Reflections on Quarantine
In many ways, Fort Collins looks the same way it always does in midsummer. The trees lining Old Town’s streets are full and vividly green again. Patio umbrellas are open to keep the occasional afternoon drizzle or piercing heat of July at bay. The days have lengthened, stretching long into the evening until the sun finally slips beneath the Rocky Mountains. Quiet, quarantined spring days have given way to a town beginning to open up its doors and discover itself again.
Despite the familiarity of another hot Colorado summer, this year has brought more changes and challenges than many years past. No matter how beautiful the season unfolding outside can be, the season going on inside each of us has often felt strange, scary, and raw.

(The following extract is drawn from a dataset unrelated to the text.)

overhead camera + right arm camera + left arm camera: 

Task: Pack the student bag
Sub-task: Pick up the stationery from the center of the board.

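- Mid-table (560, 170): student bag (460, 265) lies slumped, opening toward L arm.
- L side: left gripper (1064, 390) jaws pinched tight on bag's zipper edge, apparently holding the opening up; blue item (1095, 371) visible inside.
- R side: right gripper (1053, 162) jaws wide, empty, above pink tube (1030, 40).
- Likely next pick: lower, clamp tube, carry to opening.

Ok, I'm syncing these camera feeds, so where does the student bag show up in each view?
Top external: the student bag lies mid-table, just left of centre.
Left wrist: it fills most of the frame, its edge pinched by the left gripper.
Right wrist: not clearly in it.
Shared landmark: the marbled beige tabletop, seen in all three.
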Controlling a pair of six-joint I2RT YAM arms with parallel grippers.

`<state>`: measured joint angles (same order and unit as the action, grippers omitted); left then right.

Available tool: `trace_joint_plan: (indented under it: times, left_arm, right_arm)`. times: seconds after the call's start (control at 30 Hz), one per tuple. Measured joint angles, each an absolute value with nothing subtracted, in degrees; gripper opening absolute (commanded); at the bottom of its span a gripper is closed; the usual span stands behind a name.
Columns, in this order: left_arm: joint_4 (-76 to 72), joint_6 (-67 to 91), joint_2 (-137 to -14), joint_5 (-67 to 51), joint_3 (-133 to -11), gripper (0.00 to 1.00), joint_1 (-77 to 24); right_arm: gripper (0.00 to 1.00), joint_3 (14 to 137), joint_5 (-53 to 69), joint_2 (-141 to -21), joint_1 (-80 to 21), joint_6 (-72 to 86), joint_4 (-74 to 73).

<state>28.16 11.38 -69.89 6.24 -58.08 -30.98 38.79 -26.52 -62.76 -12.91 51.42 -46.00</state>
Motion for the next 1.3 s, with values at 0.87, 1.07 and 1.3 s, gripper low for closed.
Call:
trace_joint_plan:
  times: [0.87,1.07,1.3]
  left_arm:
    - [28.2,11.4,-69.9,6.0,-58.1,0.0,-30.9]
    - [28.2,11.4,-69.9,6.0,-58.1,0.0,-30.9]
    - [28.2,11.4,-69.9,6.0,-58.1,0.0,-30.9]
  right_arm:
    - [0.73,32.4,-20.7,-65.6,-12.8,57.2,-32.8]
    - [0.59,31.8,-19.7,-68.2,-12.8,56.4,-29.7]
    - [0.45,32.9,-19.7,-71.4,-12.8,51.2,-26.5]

This year has weighed on our hearts. We’ve felt the strain of unknowns and wrestled with the lack of control. We’ve experienced heavy and complex emotions, sorting through our own feelings as well as the feelings of those around us. We’ve learned to let ourselves grieve the things that could have been. We’ve had good days, in between days, and difficult days when everything felt a bit too much.
Of course the separation from our friends, favorite places, and the shop was not what we envisioned when we started the year. But as we slowly begin to look back on our time in quarantine, we can’t help but be blown away by the uniquely profound lessons learned during these past few months. For some, time away gave exactly that: time.
Time to pause and practice what brings us peace.
Time to connect in creative ways with the people we love most.
Time to let go of unhealthy striving and find joy in simplicity.
Time to rest and re-evaluate what truly matters.
Time to intentionally recognize that the world we live in isn't safe and just for all.
These lessons have shaped our team in ways we can barely grasp in the present. But even as we begin to open our doors a little wider and catch glimpses of a life beyond quarantine, we want to hold on to the beautiful things even a difficult time such as this has taught us.
More than anything, seeing the ways our Sunday family has stayed connected to one another has comforted and encouraged us! You’ve taken disrupted routines and made new ones that press in to your passions. You’ve supported the countless small businesses that make your hometowns home. You’ve uplifted your loved ones in so many creative and compassionate ways, telling them how much they matter. And you’ve welcomed us back to the neighborhood with sincerity and smiles behind your masks.
In short, you’ve made this unprecedented time lighter, more beautiful. We can’t express how grateful we are to serve a community like ours.